If we want to cast the problem of computer security into the framework of distinguishing self from nonself, then the first task is to define what we mean by self and what we mean by nonself. Do we want to define self in terms of memory access patterns on a single host, TCP/IP packets entering and leaving a single host, the collective behavior of a local network of computers, network traffic through a router, instruction sequences in an executing or stored program, user behavior patterns, or even keyboard typing patterns? The immune system has evolved its recognition machinery to focus on peptides (protein fragments). Yet, it must consider many different paths of intrusion. For example, there are two quite different recognition systems in the immune system, the cell-mediated response aimed at viruses and other intra-cellular infections and the humoral response which is primarily directed at bacteria and other extra-cellular material. For computers, it is likely that self will also need to be presented in multiple ways to provide comprehensive protection.

We want our definition of self to be tolerant of many legitimate changes, including editing files, new software, new users, changes in user habits, and routine activities of system administrators. At the same time, we want it to notice unauthorized changes to files, viral software, unauthorized users, and insider attacks. In computer security parlance, we desire a system with low false positive rates and few false negatives. It is generally not possible to get perfect discrimination between legitimate and illegitimate activities. Given our bias towards multi-layered protection and adaptive responses, we are more willing to tolerate false negatives than false positives, because false negatives for one layer might be true positives for another.

Two examples of how we are applying ideas from immunology to today's computer security problems are an intrusion-detection method and a distributable change-detection algorithm. The examples highlight an important question about how analogies between biology and computer science can be applied. In one case the analogy is much more direct than in the other.
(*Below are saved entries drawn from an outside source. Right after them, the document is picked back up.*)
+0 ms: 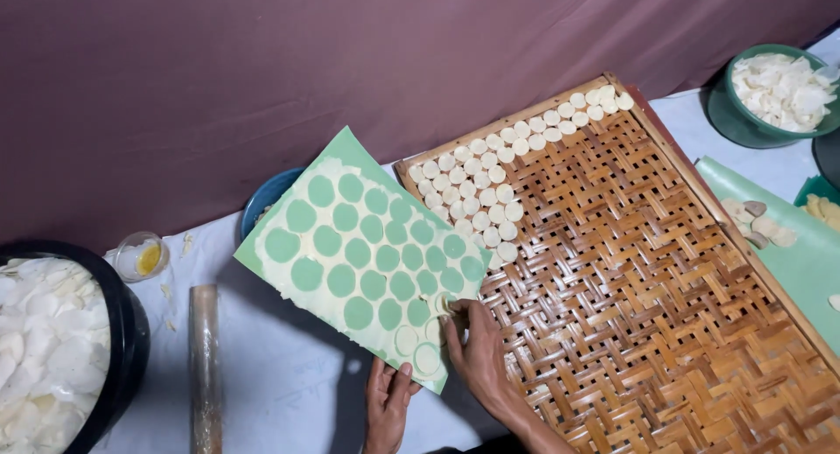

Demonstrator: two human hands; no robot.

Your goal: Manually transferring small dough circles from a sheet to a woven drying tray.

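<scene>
Head view: looks down on a pale cloth-covered surface (289,375) against a dark maroon backdrop (262,69).
Left hand (388,406): under the near edge of a green sheet (363,253), holding it up; thumb and fingers close on the sheet's lower edge, palm partly hidden beneath it.
Right hand (477,353): at the sheet's near right corner, fingertips pinching a small pale dough round (440,305) at the sheet's edge.
Green sheet: tilted, lifted off the surface, covered by a thin pale dough layer with many round holes cut out so green shows through; a few uncut rounds (418,349) remain near the hands.
Woven bamboo tray (647,305): just right of the sheet, large, rectangular, wood-framed; the sheet's right edge overlaps its left side.
Rounds on tray (490,178): pale discs laid in close rows along the far edge and far-left corner, touching one another; the rest of the weave is bare.
Rolling pin (205,366): left of the hands, lying on the cloth, pointing away from the viewer.
Black tub (122,331): far left, filled with white scraps.
Small clear cup (142,257): beside the tub, something yellow inside.
Blue bowl (267,200): partly hidden behind the sheet.
Green bowl (744,113): far right, holding white pieces.
Second green sheet (805,261): right of the tray, a few pale lumps on it.
</scene>
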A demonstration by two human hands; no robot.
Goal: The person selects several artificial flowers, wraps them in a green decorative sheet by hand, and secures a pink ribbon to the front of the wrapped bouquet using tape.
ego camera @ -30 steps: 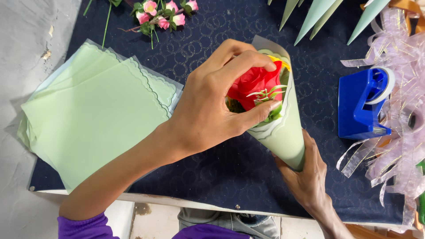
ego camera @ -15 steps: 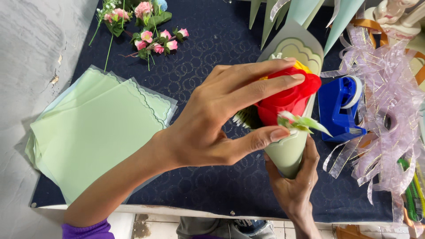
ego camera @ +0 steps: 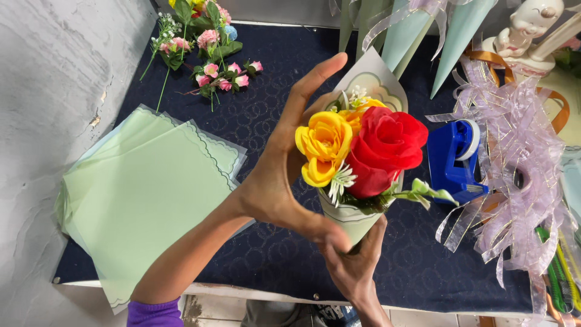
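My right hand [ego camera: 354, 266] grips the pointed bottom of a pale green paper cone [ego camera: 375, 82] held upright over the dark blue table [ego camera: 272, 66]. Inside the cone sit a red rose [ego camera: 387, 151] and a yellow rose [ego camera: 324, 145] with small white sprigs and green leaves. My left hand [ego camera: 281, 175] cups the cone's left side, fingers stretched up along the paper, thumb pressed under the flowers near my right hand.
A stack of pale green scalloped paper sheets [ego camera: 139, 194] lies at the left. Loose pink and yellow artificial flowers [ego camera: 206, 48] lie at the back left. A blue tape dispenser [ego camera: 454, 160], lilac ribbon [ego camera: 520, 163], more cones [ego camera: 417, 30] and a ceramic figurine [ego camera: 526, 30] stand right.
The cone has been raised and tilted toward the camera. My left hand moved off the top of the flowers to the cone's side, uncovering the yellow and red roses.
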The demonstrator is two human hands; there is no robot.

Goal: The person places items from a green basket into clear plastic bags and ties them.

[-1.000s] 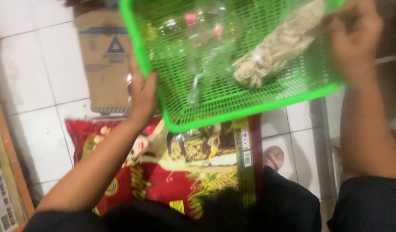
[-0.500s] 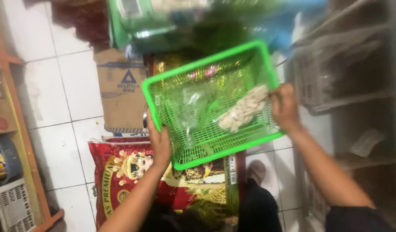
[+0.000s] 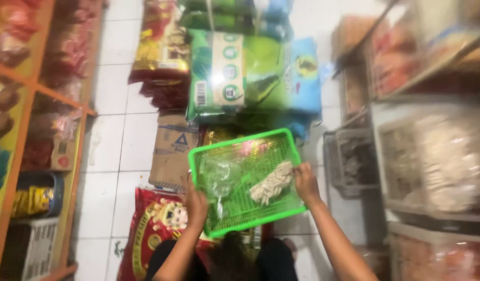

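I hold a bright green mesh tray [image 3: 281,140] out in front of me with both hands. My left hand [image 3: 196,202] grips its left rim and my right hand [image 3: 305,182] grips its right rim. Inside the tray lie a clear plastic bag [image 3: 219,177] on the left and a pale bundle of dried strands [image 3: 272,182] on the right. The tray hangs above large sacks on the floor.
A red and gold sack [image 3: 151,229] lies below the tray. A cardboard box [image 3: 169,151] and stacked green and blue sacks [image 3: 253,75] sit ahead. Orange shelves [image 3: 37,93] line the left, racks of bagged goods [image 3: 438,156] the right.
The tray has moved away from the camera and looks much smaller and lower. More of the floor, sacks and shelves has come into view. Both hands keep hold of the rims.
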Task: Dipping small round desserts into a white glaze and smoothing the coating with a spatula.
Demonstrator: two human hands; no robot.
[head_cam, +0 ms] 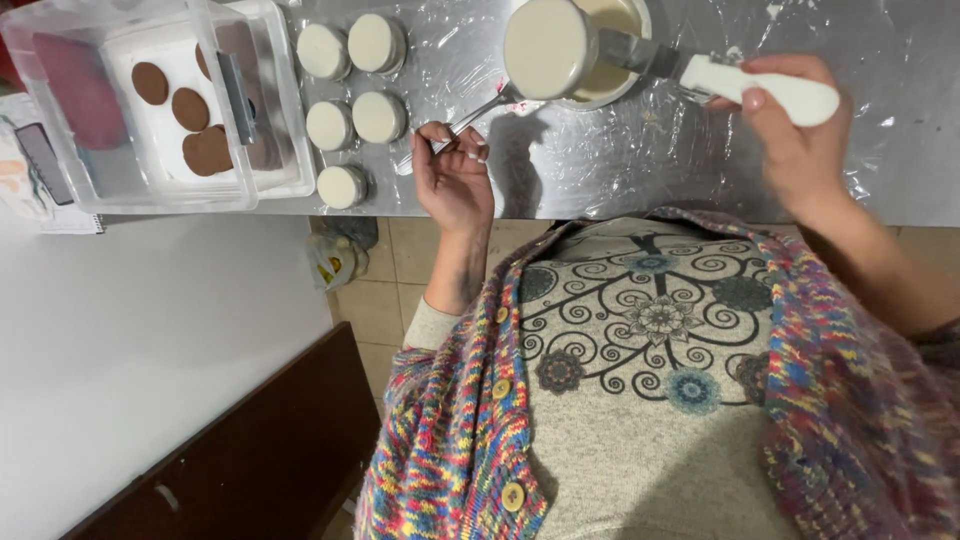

Yet, both examples incorporate the basic principles elucidated earlier and support the overall vision that guides our work. The analogy between immunology and computer security is a rich one and goes well beyond the two examples presented here. For example, Kephart et al. [8] exploit the same analogy in completely different ways. The analogy with immunology contributes an important point of view about how to achieve computer security, one that can potentially lead to systems built with quite different sets of assumptions and biases than in the past.

Intrusion Detection for System Processes

As an initial step towards defining self in a realistic computing environment, we are developing an intrusion-detection system for networked computers [4]. Discrimination must be based on some characteristic structure that is both compact and universal in the protected system. The immune system's "choice" to base discrimination on patterns of peptides limits its effectiveness. For example, it cannot protect the body against radiation. However, proteins are a component of all living matter and generally differ between self and nonself, so they provide a good distinguishing characteristic.

What is the most appropriate way to define self in a computer? Most earlier work on intrusion detection monitors the behavior of individual users, but we have decided to concentrate on system processes [9]. Our "peptide" for a computer system is defined in terms of short sequences of system calls executed by privileged processes in a networked operating system. Preliminary experiments on a limited testbed of intrusions and other anomalous behavior show that short sequences of system calls (currently sequences of length 6) provide a compact signature for self that distinguishes normal from abnormal behavior.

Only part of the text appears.